Folk music might not be regarded as the coolest or the most contemporary of genres. But as a style that’s been passed down from generation to generation, it’s considered by many to be the true music of the people. Here’s a look at 40 of the very best folk artists who have kept the tradition alive; there may be a few surprises along the way.
1. Arlo Guthrie
It was inevitable that Arlo Guthrie would follow in his father’s folk-music footsteps. He made his stage debut aged just ten thanks to an invitation from family friend Cisco Houston. But Woody Guthrie’s fifth child soon became a star in his own right thanks to Top-40 single “The City of New Orleans,” Woodstock favorite “Coming into Los Angeles,” and musical monologue “Alice’s Restaurant Massacree.”
2. Steve Goodman
Renowned for his songs about life in the Midwest, Steve Goodman’s own output never reached the commercial heights of those who covered it. Both Arlo Guthrie and David Allan Coe enjoyed much bigger hits with material the Chicagoan first recorded. But his observational, humorous style struck a chord with many who matter, including Bonnie Raitt and Bob Dylan.

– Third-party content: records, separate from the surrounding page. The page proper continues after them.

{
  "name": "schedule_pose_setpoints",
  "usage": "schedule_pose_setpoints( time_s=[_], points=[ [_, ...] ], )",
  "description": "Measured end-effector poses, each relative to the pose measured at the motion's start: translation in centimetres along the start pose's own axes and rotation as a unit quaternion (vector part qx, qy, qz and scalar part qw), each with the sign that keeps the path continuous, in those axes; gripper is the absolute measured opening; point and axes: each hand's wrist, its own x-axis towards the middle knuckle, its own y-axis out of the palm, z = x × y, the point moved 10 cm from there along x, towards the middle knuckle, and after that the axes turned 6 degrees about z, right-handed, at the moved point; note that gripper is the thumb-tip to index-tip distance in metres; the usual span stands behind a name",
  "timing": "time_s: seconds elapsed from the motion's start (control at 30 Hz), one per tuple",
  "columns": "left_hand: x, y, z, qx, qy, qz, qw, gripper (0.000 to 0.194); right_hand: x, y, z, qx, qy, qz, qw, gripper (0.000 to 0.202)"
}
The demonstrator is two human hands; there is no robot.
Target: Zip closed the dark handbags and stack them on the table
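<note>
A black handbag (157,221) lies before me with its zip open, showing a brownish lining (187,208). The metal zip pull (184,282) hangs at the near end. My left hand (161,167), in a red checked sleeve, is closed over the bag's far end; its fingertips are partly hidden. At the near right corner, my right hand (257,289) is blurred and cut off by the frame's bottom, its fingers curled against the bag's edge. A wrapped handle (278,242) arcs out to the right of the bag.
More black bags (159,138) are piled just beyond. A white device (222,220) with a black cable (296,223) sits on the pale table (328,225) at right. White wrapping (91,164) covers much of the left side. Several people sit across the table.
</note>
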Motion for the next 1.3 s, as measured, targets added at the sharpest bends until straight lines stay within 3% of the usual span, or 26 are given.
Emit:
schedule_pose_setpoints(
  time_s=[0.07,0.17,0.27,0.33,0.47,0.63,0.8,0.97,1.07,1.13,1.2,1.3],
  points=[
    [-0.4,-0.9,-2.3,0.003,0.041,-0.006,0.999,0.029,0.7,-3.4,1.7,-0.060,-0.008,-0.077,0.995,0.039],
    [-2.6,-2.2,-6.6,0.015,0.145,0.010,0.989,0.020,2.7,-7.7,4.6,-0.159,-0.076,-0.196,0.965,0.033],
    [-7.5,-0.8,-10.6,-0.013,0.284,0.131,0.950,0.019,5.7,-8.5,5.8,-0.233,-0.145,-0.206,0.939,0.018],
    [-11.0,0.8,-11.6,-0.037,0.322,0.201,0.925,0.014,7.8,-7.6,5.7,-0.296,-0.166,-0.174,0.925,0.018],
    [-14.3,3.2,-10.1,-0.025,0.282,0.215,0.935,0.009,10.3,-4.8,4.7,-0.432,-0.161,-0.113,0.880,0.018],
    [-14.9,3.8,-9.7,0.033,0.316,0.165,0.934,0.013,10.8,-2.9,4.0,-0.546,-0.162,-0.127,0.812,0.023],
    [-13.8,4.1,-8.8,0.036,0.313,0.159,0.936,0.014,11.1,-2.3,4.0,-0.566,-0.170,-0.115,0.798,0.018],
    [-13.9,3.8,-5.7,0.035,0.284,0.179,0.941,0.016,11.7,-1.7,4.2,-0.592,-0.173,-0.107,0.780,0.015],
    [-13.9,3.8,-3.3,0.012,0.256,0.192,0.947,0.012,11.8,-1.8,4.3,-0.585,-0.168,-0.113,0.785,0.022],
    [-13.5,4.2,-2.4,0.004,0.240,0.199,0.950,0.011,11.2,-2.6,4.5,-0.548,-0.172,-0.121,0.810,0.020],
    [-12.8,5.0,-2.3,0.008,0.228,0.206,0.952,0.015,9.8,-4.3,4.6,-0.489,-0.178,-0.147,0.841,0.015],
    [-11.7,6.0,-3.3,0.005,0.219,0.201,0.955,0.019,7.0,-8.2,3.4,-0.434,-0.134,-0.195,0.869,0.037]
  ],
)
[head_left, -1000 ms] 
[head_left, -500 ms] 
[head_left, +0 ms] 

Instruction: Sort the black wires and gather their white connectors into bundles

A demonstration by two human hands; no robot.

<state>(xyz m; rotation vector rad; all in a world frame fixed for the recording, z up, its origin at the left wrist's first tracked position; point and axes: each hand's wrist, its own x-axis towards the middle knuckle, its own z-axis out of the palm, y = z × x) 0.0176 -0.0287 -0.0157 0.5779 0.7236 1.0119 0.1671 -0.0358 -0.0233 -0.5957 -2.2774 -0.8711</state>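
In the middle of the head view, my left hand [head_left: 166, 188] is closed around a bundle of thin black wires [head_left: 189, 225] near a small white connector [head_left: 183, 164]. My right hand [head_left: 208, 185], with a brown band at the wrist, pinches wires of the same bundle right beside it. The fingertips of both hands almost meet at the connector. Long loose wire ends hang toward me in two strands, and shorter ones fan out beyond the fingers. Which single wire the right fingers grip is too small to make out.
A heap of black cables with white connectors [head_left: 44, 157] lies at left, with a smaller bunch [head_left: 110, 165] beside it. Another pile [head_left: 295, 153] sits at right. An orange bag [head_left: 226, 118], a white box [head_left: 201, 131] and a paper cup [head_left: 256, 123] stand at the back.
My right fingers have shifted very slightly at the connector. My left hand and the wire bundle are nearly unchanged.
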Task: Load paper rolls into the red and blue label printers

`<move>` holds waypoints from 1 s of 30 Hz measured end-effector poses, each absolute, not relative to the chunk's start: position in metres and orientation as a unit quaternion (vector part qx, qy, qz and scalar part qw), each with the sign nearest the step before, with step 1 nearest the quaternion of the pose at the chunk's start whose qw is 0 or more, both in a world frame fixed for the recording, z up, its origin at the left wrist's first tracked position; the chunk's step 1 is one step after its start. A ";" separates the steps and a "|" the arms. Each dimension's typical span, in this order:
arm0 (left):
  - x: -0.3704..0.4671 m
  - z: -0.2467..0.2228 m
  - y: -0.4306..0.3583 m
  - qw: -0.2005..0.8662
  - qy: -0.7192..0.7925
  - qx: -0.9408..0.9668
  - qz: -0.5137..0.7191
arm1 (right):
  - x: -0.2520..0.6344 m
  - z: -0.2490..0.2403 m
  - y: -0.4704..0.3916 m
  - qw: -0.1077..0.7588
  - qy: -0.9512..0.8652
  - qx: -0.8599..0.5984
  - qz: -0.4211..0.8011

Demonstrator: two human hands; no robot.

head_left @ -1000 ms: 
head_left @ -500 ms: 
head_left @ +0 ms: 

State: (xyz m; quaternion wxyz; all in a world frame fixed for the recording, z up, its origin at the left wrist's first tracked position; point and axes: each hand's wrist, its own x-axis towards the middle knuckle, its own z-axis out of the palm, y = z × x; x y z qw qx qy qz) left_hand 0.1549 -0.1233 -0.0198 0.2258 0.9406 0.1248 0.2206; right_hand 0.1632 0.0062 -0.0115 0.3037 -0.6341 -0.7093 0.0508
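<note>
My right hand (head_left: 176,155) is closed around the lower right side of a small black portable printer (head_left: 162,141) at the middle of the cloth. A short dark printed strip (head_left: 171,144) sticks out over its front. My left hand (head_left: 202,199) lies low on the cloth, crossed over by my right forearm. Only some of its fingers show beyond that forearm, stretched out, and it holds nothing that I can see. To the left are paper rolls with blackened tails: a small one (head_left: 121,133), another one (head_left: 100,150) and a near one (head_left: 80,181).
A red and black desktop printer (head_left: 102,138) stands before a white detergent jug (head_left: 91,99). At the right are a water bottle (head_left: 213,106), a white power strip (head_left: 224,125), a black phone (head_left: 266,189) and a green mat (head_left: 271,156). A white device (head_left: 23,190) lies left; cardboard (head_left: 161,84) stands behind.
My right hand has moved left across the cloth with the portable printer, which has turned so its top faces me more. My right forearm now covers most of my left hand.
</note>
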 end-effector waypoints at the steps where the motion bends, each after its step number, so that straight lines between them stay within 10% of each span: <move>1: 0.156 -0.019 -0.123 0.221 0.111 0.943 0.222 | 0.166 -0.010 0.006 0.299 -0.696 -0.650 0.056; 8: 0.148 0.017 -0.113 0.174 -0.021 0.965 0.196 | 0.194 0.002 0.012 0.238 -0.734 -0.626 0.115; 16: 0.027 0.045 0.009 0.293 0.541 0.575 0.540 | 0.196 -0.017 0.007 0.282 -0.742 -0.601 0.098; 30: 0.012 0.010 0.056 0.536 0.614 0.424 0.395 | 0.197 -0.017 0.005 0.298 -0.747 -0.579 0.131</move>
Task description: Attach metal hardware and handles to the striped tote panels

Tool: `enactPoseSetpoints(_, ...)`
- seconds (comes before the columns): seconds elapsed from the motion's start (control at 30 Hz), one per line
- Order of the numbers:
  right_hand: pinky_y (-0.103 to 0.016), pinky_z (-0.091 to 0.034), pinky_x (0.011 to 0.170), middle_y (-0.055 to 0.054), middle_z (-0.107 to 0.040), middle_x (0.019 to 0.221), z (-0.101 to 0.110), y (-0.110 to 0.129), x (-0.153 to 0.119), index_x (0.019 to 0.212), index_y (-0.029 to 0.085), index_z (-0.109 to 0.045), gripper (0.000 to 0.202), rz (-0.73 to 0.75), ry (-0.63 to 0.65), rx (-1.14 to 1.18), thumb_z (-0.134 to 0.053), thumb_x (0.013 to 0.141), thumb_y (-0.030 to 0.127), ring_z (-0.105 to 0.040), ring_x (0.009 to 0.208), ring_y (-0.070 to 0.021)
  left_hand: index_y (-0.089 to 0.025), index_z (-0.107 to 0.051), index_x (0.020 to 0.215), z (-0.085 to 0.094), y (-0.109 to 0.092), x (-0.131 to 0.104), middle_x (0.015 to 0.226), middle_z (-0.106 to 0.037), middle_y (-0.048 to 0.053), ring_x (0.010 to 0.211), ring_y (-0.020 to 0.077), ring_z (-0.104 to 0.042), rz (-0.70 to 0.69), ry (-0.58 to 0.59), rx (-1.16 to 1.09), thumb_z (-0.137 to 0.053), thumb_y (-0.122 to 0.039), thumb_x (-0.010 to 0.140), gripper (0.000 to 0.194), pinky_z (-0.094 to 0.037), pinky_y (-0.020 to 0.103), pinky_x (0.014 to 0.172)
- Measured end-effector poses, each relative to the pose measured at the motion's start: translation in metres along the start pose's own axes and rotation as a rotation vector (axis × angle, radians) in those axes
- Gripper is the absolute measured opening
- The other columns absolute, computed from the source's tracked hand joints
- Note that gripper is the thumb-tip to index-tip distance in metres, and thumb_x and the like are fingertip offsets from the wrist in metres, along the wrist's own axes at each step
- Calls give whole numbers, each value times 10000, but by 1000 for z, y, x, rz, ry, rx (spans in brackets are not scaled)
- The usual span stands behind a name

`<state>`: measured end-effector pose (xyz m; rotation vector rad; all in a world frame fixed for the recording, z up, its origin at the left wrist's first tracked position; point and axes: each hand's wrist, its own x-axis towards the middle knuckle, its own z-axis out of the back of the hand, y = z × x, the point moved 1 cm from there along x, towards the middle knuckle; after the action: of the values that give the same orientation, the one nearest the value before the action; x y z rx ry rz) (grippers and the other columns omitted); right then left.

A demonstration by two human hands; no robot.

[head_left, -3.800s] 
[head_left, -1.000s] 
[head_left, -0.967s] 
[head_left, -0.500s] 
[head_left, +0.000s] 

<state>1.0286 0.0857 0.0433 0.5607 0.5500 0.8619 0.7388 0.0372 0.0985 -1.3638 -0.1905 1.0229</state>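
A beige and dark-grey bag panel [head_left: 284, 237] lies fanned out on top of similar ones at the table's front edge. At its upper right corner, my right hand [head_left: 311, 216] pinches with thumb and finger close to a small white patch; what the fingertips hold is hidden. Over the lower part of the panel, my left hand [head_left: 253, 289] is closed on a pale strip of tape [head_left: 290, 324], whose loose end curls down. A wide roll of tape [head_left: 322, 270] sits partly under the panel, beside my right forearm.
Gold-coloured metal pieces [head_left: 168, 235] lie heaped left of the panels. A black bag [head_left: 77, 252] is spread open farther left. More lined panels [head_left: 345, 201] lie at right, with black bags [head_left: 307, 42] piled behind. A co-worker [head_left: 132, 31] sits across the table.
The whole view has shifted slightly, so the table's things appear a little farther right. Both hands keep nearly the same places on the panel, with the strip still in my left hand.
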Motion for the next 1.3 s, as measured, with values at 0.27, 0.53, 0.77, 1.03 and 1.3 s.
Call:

It's something of a surprise that Donovan was hailed as the United Kingdom’s very own Bob Dylan. An instrumental figure on the flower-power scene of the 1960s, his music had a much sunnier outlook than that of his transatlantic counterpart. After all, this was a man who topped the charts in the U.S. — and reached number two in the U.K. — with a track titled “Sunshine Superman!”
4. Tracy Chapman
Tracy Chapman produced one of the most enduring hits of the late 1980s with “Fast Car.” But her self-titled debut album had plenty more socially-conscious folk gems where that came from. The singer-songwriter went on to win three Grammy Awards with the record and has inspired a generation of women to pick up the guitar.